86 †It is possible that the meaning may be, “that the image of the beast should both speak and act [or practise]; in order that as many,” etc. If so, the statement attributes to the beast’s image the same things which characterise the beast it) verse 5.
87 Literally, “that they should give them,” i.e., that a mark should be given them. Compare Rev. 10:11, “they say to me,” i.e., it is said. (See Luke 6:38; Luke 12:20; Luke 16:9, for a similar usage, the first and especially the last of which am often misunderstood.)

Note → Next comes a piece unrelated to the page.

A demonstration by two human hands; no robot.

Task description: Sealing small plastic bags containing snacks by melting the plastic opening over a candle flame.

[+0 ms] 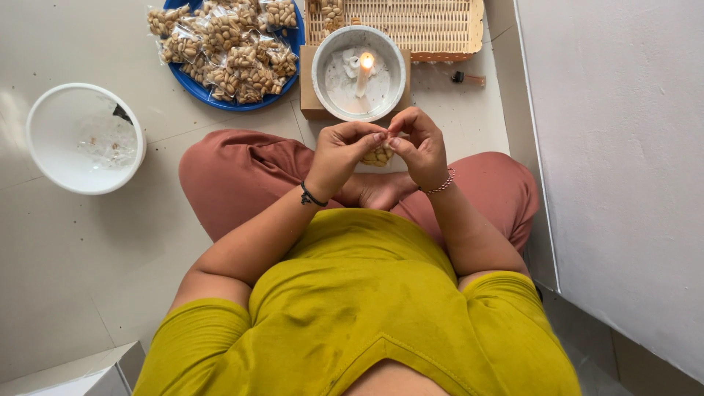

88 It is not surprising that those who are greatly occupied with present things feel the deepest amazement and abhorrence, not at the antichrist as futurists depict it, but at Popery as it has been and is, with its recognition of so much revealed truth, and withal its destruction of the efficacy of redemption and of all immediate relationship with God, not to speak of its hideous idolatries and its systematic persecution of those who do not bow to it, let them be saints or not. But the more such minds bring out its subtle hypocrisy, the more they seem to prove that Romanism corresponds with the mystery of iniquity. Of course, its working in apostolic days was but a germ of what afterwards went on, till it issued in that frightful corruption which Protestants have done faithful service in exposing with unquestionable vigour and earnestness. Hence, in Rev. 17 it is the corrupt woman (not the ravening beast) whose name is “Mystery, Babylon the great, the mother of the harlots and of the abominations of the earth.” And observe, it was the sight of the woman which caused John to wonder so exceedingly. Still, “the apostacy,” as I read scripture, implies the public renunciation of Christian truth, not an orthodox maintenance of the cardinal facts, at any rate, of the gospel, such as Romanism holds up; and the session and worship of the man of sin in the temple of God implies a defiance of Jehovah, under the false expectation of Israel, which looks onward to another and more daring form of Satan’s power.